_What this task involves_
Please copy the data below exactly, from its first line through the line holding "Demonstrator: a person", and skip the pictures.
── Material to process
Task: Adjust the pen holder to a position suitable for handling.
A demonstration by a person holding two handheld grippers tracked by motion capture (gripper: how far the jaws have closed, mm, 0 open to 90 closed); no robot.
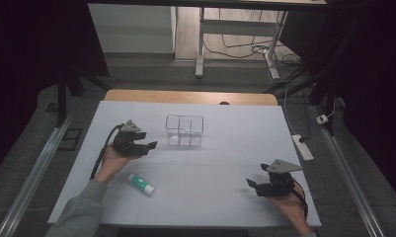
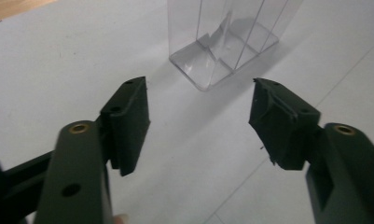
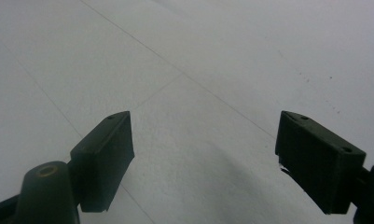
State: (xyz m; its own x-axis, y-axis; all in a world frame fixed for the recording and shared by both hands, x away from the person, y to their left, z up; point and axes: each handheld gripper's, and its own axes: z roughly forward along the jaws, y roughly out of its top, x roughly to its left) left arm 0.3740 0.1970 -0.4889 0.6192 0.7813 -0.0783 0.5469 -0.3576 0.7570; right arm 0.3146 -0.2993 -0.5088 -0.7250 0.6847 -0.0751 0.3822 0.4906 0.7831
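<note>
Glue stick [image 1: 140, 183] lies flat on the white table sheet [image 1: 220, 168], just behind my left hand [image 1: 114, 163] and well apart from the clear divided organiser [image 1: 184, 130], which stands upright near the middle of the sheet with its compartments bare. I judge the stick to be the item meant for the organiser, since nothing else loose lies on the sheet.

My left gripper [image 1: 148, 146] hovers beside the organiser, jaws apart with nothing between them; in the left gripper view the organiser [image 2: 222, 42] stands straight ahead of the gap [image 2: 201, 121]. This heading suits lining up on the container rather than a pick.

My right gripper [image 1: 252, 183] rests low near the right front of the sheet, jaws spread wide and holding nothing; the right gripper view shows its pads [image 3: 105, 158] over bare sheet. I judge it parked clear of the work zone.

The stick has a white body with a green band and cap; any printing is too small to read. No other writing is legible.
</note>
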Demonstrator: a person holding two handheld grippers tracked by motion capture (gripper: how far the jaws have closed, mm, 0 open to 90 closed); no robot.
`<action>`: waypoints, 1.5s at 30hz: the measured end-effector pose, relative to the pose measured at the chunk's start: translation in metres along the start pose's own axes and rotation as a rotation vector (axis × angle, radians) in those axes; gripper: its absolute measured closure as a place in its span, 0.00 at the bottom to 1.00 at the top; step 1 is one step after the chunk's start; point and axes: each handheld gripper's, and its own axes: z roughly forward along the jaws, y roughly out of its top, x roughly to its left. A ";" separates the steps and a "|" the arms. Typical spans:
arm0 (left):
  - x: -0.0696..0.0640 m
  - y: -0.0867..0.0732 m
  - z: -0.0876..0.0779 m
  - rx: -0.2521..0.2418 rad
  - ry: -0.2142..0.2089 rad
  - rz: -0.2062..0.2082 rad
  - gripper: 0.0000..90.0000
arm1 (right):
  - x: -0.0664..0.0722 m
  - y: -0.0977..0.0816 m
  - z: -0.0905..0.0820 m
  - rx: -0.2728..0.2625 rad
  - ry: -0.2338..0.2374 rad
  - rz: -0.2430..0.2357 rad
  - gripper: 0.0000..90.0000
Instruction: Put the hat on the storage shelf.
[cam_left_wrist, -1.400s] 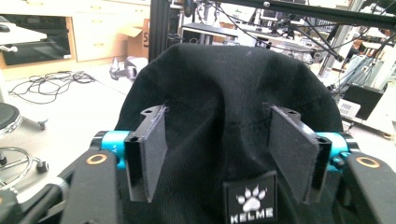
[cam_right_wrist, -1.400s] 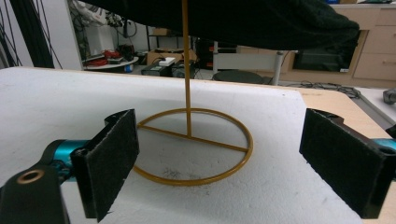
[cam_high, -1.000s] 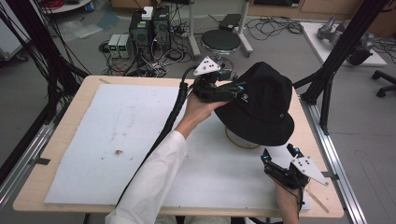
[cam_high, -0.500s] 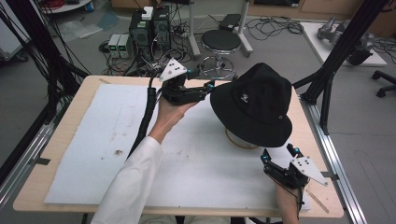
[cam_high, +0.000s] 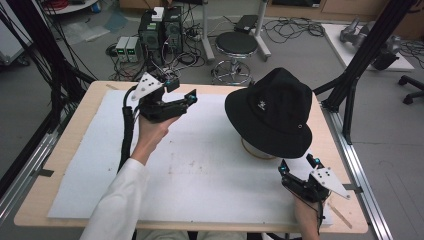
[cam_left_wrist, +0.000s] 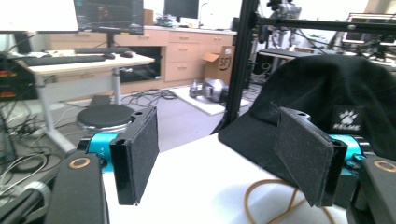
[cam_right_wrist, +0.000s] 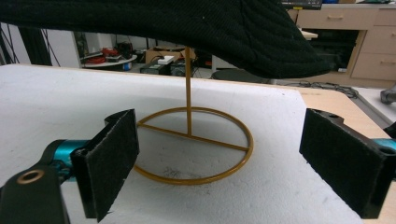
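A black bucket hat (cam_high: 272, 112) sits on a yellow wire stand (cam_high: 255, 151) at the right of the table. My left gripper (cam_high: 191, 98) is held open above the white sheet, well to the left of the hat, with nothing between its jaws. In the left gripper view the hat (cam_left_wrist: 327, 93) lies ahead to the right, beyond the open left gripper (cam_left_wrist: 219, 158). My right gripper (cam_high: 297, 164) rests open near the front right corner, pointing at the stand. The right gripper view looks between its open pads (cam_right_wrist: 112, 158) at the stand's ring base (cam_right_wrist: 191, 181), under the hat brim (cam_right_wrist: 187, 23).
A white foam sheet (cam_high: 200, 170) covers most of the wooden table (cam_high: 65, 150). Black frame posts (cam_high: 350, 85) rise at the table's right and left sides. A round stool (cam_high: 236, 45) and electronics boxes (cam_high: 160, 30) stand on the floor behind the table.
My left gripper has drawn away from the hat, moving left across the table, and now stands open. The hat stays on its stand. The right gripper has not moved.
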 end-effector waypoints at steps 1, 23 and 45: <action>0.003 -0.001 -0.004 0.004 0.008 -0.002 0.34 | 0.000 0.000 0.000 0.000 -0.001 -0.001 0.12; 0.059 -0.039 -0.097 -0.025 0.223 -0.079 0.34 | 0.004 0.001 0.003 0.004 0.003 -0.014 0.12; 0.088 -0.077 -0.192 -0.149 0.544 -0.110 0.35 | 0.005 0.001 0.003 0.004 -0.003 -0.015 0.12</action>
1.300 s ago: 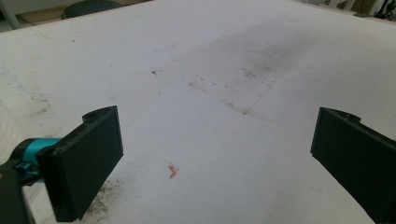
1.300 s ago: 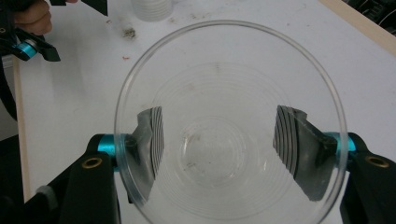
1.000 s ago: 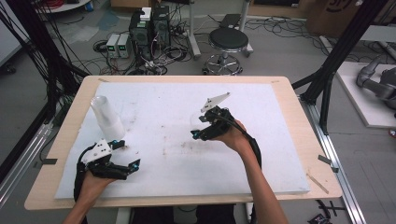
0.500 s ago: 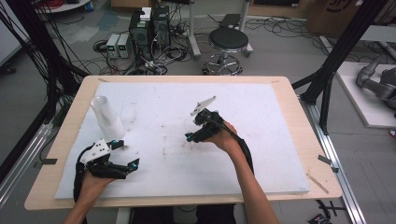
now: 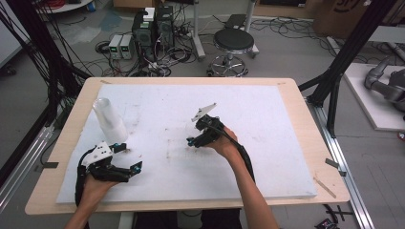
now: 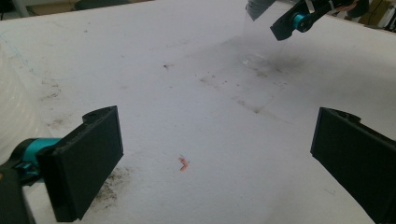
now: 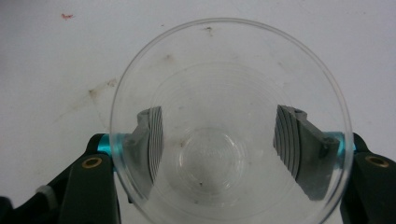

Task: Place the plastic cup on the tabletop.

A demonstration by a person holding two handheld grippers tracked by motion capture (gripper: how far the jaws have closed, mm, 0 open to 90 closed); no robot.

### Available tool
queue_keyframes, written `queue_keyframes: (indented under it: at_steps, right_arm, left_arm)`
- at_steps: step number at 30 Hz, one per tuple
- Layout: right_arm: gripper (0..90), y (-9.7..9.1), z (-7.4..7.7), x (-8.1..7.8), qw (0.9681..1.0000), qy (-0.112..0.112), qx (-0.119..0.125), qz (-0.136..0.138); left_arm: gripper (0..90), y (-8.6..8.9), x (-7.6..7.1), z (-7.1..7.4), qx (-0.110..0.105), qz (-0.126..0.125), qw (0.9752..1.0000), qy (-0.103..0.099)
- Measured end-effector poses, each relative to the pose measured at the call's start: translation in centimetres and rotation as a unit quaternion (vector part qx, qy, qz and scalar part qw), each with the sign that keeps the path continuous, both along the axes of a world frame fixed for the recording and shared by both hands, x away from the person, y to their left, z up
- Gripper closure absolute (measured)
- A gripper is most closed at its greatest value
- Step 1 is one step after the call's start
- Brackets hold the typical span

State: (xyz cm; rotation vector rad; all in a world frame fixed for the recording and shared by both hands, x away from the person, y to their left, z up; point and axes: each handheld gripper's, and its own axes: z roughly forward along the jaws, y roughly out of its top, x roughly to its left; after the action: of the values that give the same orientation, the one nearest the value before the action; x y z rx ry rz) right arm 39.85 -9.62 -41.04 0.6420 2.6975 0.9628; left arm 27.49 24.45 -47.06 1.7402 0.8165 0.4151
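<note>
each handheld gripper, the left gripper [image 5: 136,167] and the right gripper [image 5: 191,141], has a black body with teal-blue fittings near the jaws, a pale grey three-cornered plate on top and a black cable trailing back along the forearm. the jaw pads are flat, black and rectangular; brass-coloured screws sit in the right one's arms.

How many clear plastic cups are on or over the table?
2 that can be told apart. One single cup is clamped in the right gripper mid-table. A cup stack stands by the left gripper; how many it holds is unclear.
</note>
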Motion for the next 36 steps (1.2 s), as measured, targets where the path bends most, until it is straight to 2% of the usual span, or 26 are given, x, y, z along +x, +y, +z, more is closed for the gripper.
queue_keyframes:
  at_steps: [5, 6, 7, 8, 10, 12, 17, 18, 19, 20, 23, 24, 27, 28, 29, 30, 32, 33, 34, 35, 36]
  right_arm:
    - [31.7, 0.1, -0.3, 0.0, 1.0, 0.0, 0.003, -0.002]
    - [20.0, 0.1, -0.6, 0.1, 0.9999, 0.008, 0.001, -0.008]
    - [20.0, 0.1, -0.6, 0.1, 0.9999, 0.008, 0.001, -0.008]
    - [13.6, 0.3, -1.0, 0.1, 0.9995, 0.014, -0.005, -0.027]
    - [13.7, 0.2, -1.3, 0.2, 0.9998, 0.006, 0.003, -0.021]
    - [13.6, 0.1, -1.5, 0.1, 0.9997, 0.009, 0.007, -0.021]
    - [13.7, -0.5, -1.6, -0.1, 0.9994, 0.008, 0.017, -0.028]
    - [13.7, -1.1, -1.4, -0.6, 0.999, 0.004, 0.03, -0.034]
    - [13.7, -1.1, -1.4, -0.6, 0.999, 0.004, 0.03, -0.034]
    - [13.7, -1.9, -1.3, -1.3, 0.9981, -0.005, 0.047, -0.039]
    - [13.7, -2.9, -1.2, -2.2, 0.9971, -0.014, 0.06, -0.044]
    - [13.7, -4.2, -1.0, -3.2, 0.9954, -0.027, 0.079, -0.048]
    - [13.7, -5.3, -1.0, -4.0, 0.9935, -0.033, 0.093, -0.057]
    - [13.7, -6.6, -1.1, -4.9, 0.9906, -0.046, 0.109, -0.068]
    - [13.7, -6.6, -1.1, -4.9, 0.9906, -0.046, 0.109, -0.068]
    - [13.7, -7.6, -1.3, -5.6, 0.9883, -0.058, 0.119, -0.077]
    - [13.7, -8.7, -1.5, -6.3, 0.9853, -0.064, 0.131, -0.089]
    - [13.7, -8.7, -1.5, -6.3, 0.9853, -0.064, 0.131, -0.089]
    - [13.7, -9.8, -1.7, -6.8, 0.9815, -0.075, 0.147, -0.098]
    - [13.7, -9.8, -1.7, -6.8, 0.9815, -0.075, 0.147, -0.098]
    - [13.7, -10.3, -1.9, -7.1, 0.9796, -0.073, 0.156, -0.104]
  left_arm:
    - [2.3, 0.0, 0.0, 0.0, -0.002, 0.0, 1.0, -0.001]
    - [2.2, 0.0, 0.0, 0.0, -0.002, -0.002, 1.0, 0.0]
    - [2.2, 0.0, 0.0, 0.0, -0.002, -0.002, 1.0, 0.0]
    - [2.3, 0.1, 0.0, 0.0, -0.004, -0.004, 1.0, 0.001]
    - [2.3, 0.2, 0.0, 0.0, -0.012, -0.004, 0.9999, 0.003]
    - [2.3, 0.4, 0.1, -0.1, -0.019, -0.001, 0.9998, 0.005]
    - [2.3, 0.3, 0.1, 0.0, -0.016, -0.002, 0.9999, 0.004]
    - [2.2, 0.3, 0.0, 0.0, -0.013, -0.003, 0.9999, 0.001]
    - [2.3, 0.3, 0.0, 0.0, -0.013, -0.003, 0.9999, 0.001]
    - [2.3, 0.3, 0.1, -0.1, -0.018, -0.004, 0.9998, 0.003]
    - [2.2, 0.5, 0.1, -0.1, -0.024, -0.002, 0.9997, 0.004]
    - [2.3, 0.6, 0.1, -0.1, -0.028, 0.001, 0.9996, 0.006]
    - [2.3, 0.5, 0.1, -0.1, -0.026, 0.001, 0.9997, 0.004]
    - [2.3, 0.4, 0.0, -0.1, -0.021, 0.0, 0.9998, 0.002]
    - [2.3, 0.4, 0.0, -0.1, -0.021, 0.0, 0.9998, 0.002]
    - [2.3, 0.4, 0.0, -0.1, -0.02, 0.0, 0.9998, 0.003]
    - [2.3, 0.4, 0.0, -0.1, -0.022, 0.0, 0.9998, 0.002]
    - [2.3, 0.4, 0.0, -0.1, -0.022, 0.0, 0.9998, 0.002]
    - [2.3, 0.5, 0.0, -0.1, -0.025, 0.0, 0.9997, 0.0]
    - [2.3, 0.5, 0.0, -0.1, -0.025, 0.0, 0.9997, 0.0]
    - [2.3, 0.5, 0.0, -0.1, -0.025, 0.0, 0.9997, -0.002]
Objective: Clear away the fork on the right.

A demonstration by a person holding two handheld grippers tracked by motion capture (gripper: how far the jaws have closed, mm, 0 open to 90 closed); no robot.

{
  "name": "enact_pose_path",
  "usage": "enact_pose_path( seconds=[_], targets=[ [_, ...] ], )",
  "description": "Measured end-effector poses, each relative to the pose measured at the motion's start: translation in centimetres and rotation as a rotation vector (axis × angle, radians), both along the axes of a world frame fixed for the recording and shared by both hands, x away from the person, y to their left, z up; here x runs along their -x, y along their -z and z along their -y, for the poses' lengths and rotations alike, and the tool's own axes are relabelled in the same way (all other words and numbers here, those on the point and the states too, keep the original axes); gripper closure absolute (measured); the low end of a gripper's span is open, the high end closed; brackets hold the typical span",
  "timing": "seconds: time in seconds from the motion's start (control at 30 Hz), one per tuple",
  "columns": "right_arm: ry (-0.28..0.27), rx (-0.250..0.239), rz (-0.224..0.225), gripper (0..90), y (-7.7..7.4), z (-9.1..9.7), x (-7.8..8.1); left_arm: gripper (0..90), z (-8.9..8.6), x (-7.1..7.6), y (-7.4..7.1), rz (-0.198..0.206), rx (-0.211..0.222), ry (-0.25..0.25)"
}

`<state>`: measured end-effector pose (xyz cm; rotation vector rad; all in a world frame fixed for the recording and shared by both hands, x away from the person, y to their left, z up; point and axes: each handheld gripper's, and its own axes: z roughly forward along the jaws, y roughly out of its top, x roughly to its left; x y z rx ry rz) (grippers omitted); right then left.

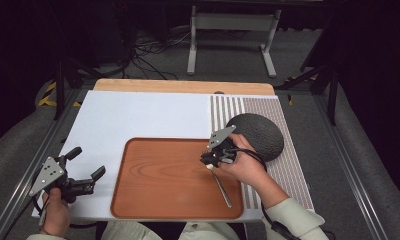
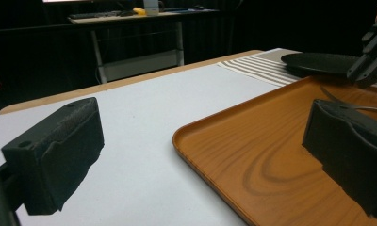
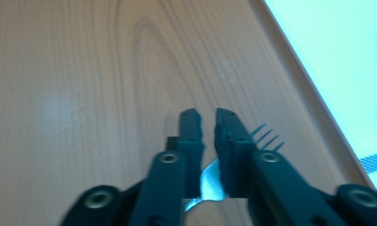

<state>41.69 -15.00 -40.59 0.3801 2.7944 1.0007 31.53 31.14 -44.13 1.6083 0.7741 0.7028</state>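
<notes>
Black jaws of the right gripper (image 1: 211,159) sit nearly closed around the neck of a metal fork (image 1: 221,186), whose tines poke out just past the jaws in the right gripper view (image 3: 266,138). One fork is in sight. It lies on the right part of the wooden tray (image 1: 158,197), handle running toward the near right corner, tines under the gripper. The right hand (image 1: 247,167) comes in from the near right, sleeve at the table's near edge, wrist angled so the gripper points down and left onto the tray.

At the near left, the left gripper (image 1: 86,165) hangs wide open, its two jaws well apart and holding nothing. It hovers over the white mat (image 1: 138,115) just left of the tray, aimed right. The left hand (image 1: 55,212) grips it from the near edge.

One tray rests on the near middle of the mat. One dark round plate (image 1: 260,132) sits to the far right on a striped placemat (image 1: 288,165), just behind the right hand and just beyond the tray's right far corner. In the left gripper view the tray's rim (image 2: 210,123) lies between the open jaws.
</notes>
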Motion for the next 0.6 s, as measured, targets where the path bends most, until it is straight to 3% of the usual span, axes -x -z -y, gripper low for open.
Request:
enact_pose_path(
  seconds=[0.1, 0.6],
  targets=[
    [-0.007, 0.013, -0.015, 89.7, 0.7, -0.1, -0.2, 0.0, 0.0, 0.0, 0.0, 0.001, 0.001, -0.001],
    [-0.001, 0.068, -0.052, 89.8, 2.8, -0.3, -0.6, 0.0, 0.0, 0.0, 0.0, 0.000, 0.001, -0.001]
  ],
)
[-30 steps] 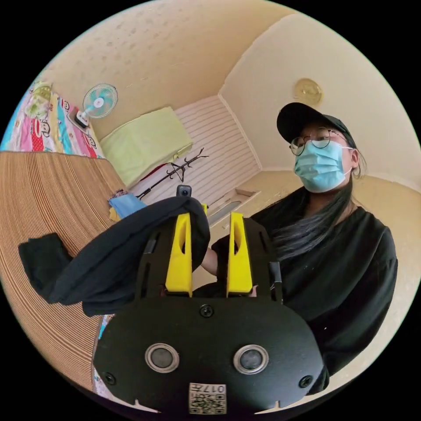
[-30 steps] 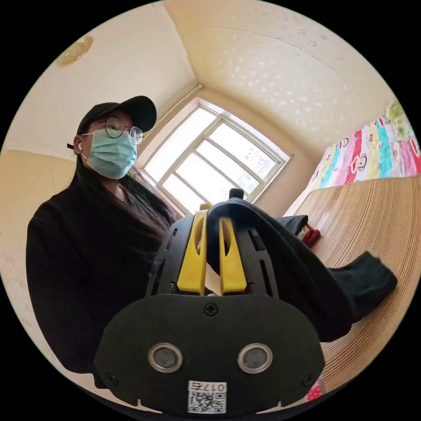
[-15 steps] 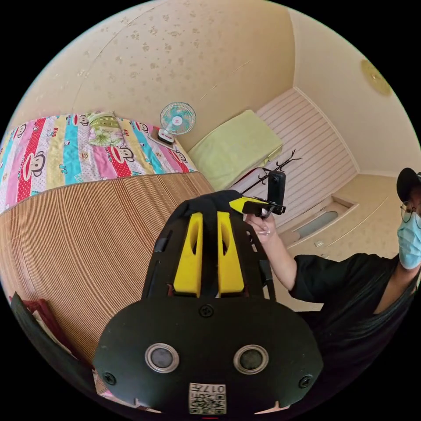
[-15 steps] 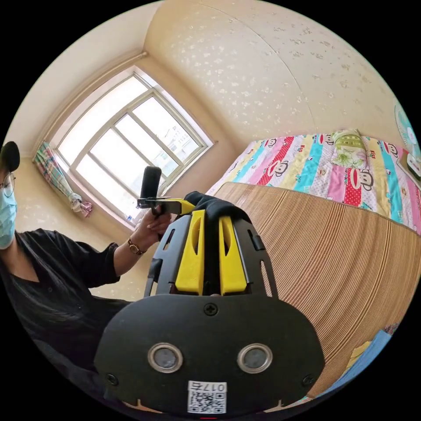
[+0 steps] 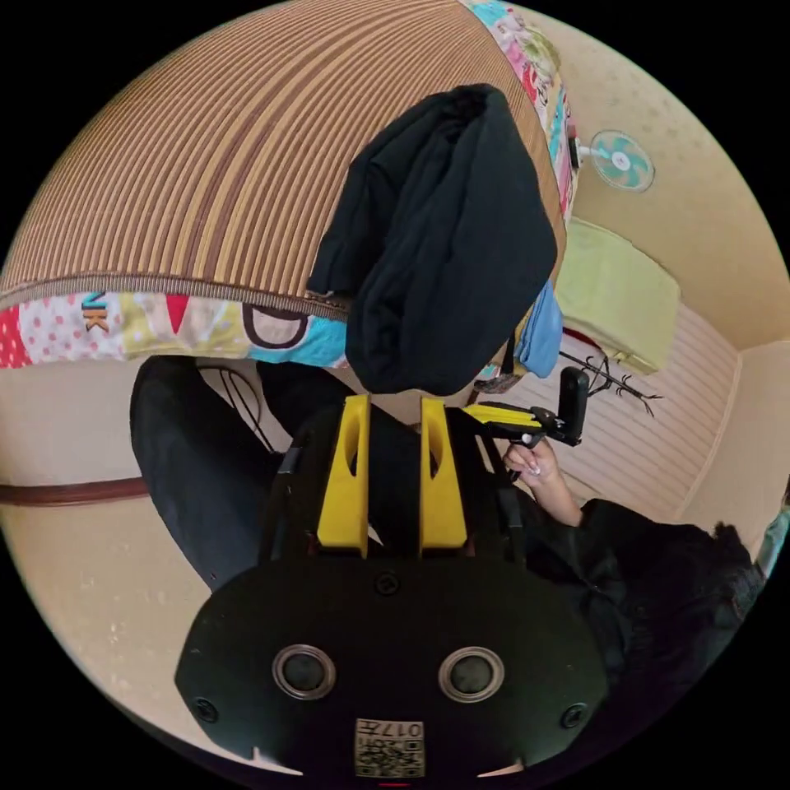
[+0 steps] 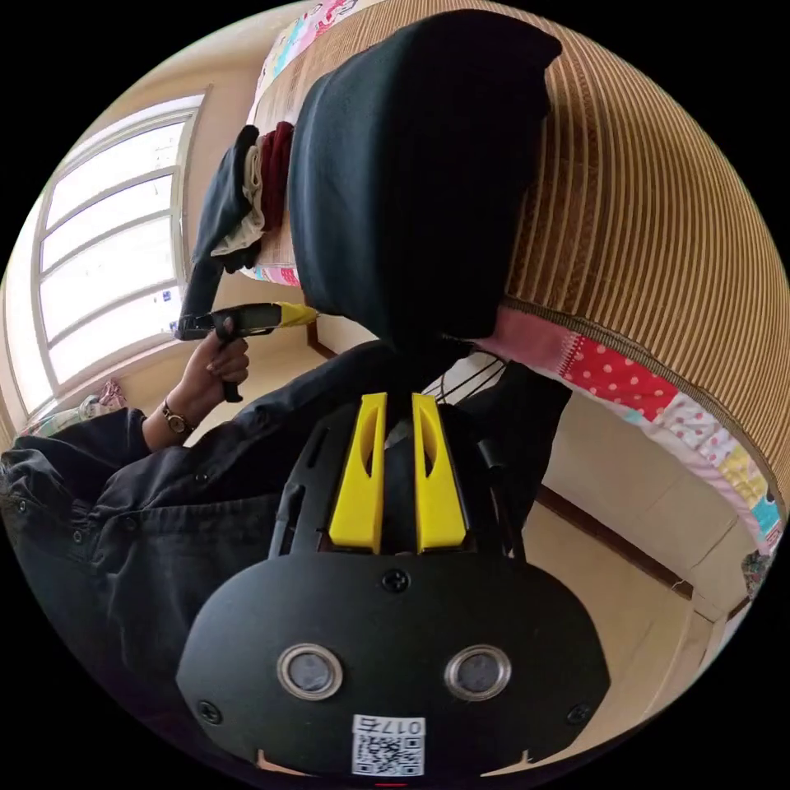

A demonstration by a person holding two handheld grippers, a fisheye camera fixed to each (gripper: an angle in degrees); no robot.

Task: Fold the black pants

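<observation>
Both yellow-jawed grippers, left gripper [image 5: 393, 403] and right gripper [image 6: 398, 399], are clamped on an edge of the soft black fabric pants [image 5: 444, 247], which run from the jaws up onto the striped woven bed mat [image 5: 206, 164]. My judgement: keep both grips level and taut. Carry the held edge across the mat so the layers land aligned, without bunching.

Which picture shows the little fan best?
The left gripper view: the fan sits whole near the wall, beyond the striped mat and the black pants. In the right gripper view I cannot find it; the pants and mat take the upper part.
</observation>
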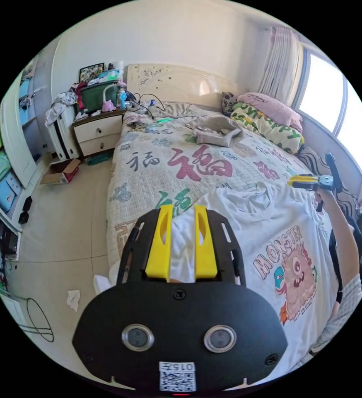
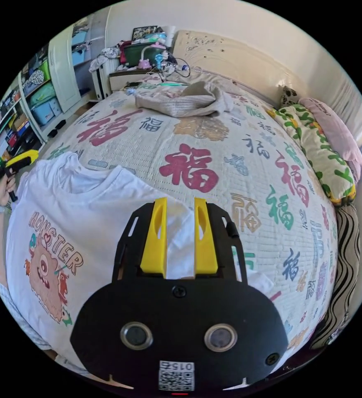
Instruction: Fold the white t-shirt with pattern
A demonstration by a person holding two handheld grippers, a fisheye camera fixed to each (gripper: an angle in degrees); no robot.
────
_Solution to the exercise_
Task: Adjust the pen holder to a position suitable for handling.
A demonstration by a person holding two handheld grippers tracked by motion capture (gripper: how far the jaws have closed, mm, 0 open to 90 closed); no robot.
State: (xyz m; its own x-axis, y-axis; all in a world frame fixed for the recording and shared by both hands, x away from the person, y to their left, z up; point and axes: each handheld gripper's, and its own axes: z roughly forward along the jaws, y roughly out of its top, x roughly to its left) left arm 0.3740 0.1970 -0.4889 0.6192 0.7813 -0.0783 0.5469 -0.3576 0.7570; right arm 0.3146 -0.2993 -0.5088 -0.7250 0.6847 -0.0751 0.3822 0.4906 0.7831
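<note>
Glue stick [image 1: 140, 183] lies flat on the white table sheet [image 1: 220, 168], just behind my left hand [image 1: 114, 163] and well apart from the clear divided organiser [image 1: 184, 130], which stands upright near the middle of the sheet with its compartments bare. I judge the stick to be the item meant for the organiser, since nothing else loose lies on the sheet.

My left gripper [image 1: 148, 146] hovers beside the organiser, jaws apart with nothing between them; in the left gripper view the organiser [image 2: 222, 42] stands straight ahead of the gap [image 2: 201, 121]. This heading suits lining up on the container rather than a pick.

My right gripper [image 1: 252, 183] rests low near the right front of the sheet, jaws spread wide and holding nothing; the right gripper view shows its pads [image 3: 105, 158] over bare sheet. I judge it parked clear of the work zone.

The stick has a white body with a green band and cap; any printing is too small to read. No other writing is legible.
</note>
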Demonstrator: a person holding two handheld grippers tracked by motion capture (gripper: how far the jaws have closed, mm, 0 open to 90 closed); no robot.

That wraps up the answer.